**PROBLEM:** Two lines in the listing below mark the span: one contains "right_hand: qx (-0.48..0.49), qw" and one contains "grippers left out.". Reproduce both of them and everything between, exactly.

********

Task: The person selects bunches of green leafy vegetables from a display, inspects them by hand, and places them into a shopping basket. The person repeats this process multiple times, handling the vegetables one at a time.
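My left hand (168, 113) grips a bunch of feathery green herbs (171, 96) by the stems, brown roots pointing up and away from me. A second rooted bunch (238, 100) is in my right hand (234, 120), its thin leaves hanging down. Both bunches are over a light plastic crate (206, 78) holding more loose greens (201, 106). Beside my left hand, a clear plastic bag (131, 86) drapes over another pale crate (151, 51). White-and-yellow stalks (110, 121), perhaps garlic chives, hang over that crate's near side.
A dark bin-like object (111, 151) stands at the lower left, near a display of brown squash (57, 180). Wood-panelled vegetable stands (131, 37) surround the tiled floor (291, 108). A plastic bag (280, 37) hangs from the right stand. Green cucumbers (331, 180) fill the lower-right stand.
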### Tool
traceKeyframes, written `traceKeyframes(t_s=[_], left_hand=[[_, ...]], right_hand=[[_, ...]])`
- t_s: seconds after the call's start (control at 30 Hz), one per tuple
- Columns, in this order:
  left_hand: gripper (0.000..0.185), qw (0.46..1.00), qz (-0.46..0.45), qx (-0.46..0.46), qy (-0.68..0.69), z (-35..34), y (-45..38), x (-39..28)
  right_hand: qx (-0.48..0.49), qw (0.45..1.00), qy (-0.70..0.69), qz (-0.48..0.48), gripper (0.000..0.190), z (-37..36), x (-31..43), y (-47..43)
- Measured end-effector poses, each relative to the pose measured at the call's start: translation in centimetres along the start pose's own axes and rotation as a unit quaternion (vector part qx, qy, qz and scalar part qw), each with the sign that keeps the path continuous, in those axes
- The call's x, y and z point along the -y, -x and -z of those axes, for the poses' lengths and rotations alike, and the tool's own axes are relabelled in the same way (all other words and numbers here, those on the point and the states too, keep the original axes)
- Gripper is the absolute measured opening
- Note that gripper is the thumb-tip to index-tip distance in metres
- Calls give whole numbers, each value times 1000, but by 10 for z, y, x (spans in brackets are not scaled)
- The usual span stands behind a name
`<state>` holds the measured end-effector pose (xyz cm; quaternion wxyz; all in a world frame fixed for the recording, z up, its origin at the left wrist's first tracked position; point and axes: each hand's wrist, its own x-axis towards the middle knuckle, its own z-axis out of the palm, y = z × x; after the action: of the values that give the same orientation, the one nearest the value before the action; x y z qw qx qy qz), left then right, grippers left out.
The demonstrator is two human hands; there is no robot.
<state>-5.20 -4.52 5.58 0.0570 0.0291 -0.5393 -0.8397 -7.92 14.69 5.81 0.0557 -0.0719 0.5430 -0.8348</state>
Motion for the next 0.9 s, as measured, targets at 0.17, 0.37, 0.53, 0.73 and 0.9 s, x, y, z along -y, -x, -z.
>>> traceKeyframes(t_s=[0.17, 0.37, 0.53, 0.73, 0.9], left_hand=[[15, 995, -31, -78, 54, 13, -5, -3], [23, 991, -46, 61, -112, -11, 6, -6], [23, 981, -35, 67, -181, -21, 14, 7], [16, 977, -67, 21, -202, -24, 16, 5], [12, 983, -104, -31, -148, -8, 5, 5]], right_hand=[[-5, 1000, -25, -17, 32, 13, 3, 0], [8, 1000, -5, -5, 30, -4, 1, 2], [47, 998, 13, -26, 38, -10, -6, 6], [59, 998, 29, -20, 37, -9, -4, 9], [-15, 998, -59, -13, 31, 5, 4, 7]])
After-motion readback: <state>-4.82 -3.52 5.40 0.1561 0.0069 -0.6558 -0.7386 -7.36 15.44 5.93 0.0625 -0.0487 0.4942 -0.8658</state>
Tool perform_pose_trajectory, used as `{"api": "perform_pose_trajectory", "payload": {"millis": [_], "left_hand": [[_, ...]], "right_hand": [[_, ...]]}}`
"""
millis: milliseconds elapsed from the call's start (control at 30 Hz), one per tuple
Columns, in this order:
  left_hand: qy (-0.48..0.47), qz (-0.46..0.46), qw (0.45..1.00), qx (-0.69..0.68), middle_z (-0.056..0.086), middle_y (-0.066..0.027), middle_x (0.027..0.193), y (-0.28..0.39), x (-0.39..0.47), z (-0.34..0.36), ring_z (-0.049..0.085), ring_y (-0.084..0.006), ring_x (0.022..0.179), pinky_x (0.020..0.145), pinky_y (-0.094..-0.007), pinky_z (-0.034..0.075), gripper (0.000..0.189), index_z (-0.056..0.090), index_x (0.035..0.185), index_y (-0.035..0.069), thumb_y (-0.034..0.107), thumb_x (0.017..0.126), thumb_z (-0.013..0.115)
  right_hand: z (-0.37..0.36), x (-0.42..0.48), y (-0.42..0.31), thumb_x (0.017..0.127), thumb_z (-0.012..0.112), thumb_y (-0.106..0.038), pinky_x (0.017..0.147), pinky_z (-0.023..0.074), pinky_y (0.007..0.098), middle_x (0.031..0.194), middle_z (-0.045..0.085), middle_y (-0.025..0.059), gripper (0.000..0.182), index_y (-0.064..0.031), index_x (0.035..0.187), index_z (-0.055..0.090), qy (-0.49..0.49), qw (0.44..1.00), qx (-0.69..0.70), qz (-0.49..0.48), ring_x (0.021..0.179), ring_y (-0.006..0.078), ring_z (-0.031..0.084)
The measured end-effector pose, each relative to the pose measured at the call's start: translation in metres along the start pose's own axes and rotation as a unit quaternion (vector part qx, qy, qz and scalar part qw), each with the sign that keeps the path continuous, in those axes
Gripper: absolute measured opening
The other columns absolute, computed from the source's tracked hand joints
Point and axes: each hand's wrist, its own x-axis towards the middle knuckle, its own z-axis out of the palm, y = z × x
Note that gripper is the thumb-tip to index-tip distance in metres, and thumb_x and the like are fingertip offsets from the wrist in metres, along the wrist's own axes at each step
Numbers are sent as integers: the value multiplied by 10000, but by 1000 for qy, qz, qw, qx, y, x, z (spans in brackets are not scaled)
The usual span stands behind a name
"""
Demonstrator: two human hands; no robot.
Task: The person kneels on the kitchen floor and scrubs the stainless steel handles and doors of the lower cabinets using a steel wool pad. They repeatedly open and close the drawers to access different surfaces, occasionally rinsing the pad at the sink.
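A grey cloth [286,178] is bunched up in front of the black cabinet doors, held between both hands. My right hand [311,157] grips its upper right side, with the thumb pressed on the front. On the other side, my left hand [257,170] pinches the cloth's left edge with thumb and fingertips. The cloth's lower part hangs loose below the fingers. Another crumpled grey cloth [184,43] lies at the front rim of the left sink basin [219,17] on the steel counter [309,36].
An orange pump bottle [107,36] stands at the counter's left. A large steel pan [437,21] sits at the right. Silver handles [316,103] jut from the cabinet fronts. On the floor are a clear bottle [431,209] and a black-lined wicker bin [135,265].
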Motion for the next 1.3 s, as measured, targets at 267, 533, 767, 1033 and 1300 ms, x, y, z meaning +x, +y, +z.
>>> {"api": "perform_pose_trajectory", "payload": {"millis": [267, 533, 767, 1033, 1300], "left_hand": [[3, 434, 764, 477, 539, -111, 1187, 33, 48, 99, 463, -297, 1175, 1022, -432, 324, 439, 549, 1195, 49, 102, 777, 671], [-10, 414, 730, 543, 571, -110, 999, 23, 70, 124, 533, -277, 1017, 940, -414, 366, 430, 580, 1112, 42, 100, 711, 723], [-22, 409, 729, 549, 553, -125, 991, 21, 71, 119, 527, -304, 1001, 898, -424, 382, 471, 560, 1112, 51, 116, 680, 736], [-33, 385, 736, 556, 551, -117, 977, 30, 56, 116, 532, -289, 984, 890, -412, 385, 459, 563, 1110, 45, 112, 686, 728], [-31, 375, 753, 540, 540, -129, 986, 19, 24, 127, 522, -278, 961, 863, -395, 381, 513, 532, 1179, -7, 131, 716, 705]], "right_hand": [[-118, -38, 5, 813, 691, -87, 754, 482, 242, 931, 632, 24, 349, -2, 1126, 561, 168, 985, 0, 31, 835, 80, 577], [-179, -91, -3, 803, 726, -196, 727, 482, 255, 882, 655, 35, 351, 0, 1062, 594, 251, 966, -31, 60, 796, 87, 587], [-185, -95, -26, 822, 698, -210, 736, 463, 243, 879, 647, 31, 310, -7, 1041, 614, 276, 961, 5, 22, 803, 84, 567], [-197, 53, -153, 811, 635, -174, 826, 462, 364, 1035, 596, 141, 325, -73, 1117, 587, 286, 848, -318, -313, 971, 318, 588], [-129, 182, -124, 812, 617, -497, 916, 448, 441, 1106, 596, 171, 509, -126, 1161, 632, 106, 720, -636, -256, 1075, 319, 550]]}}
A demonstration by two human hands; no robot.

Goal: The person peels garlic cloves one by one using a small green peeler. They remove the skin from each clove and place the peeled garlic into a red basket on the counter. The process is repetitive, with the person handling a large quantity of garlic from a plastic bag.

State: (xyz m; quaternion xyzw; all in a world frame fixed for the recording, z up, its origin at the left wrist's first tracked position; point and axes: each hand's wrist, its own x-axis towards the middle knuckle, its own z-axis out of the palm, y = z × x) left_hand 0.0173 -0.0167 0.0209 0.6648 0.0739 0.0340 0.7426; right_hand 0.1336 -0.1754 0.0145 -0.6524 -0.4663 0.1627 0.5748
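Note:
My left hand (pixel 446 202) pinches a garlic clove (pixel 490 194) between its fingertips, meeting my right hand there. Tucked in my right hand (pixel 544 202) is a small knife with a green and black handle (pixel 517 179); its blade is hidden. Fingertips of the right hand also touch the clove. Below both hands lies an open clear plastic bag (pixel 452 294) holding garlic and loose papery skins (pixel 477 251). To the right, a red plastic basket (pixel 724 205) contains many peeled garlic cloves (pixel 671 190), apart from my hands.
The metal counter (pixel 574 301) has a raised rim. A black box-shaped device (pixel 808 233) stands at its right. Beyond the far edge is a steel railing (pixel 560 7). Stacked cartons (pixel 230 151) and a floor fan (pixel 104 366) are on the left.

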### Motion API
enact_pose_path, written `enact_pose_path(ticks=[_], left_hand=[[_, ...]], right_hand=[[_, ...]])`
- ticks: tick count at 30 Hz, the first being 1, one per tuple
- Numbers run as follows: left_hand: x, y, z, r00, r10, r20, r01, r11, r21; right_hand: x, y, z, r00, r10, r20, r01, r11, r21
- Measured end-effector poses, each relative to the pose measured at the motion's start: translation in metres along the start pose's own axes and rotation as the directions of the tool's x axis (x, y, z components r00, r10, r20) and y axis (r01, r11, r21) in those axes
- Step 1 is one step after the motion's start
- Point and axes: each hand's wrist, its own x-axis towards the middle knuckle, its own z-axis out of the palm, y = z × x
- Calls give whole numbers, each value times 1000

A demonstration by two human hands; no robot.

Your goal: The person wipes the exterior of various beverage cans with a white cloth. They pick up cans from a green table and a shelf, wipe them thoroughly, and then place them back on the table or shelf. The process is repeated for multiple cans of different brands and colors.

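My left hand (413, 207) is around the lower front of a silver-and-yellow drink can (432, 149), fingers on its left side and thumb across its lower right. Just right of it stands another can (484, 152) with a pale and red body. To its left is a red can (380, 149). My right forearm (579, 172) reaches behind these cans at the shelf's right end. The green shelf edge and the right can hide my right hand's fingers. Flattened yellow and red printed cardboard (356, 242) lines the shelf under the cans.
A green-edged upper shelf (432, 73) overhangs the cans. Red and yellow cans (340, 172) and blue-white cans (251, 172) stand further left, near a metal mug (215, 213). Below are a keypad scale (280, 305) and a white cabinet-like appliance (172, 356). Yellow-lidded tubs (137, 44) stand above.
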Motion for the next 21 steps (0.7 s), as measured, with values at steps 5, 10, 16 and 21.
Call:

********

**EXERCISE OUTPUT:**
  right_hand: qx (-0.48..0.49), qw (0.45..1.00), qy (-0.70..0.69), qz (-0.48..0.48), gripper (0.000..0.190), z (-37..36), x (-31..43), y (-47..43)
- Measured end-effector poses, each relative to the pose measured at the call's start: translation in centimetres along the start pose's own axes and rotation as a unit quaternion (vector part qx, qy, qz and scalar part qw), each with the sign that keeps the path continuous, in those axes
- The call's x, y and z point along the -y, -x and -z of those axes, for the poses' lengths and rotations alike, and the tool's own axes are relabelled in the same way (all other words and numbers here, those on the point and the states too, keep the original axes)
- Gripper is the absolute measured opening
- Note that gripper is the thumb-tip to index-tip distance in metres
- Calls give whole numbers, each value times 1000, but by 10 for z, y, x (spans in brackets are not scaled)
- The usual span stands behind a name
`<state>` holds the measured end-effector pose (xyz cm; quaternion wxyz; all in a world frame fixed for the recording, z up, its origin at the left wrist's first tracked position; point and axes: each hand's wrist, its own x-axis towards the middle knuckle, its own z-axis out of the palm, y = z × x; after the action: of the values that give the same orientation, the one nearest the value before the action; x y z qw qx qy qz), left then right, grippers left out.

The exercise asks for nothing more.